• [Your objective]: Retype only what runs from the beginning of the data through the line with "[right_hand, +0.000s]"; please omit the pictures and keep every line exact.

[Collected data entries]
============================================================
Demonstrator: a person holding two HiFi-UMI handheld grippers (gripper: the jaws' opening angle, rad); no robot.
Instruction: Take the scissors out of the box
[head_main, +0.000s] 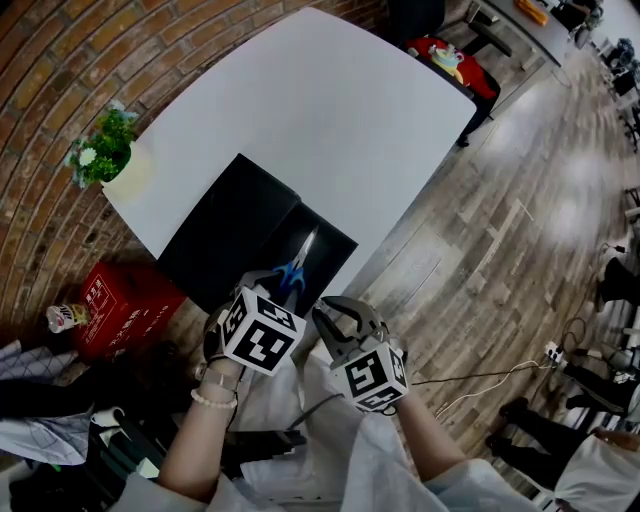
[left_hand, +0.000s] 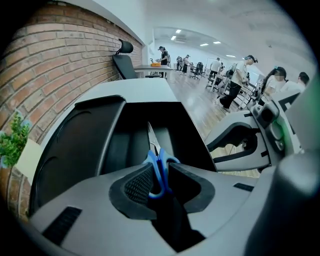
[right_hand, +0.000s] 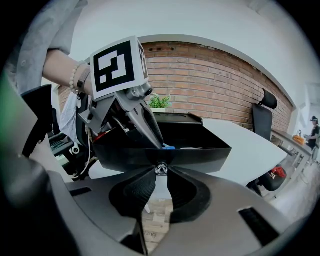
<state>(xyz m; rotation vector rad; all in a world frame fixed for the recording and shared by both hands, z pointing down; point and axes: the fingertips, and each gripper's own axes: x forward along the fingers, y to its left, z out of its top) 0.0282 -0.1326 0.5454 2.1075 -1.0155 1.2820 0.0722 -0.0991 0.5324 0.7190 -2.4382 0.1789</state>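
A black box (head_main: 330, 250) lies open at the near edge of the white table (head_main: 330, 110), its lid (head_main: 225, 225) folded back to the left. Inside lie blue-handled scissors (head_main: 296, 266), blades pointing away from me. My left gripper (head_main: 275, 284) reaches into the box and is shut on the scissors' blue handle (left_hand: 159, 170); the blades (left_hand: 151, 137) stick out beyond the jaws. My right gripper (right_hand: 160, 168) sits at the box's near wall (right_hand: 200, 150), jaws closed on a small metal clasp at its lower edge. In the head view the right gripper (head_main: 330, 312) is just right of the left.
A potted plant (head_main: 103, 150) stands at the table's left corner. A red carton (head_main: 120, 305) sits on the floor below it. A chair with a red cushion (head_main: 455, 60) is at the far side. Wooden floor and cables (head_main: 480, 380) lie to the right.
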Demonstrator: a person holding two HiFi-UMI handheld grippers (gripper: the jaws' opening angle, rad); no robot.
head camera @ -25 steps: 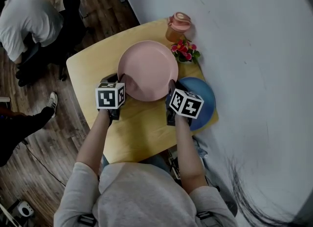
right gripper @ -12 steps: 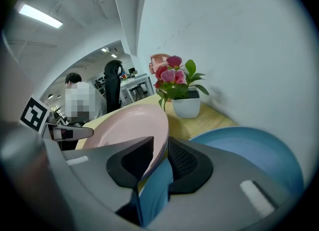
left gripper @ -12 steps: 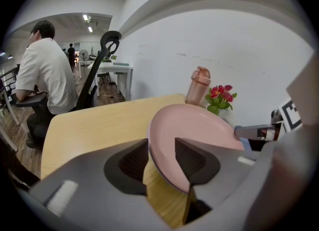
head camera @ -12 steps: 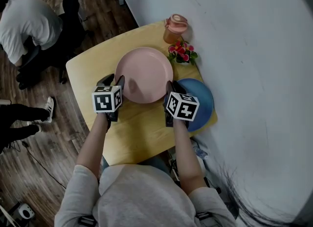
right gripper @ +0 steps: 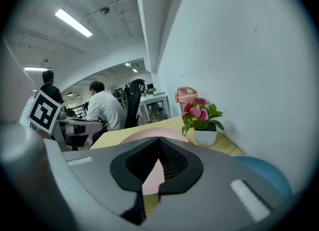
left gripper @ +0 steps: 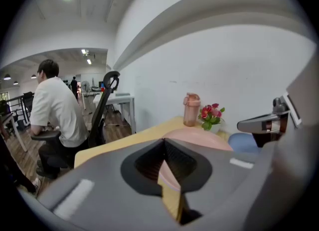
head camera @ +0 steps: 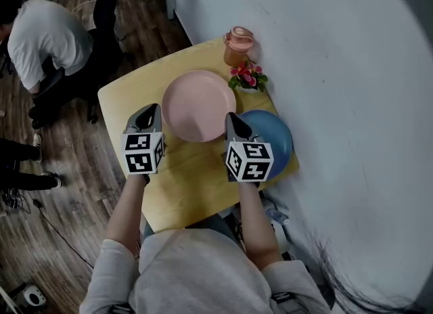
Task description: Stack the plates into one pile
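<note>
1. The left gripper (head camera: pixel 150 111) and right gripper (head camera: pixel 233 120) just closed on nothing and rose away from the pink plate (head camera: pixel 199 106).
2. It lies on the table (head camera: pixel 125 93) beside the blue plate (head camera: pixel 276 137). No pile yet.

A pink plate (head camera: pixel 199 106), round, shallow and empty, lies flat near the middle of the counter (head camera: pixel 128 93), a little toward its far edge. A blue plate (head camera: pixel 274 140), also round and empty, lies flat just beside it, against the counter's right edge near the near right corner; neither rests on the other
</note>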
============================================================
• [Result]:
Demonstrator: a person holding two HiFi-UMI handheld grippers (gripper: the jaws' opening angle, rad); no robot.
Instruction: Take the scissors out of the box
[head_main, +0.000s] 
[left_hand, +0.000s] 
[right_hand, +0.000s] 

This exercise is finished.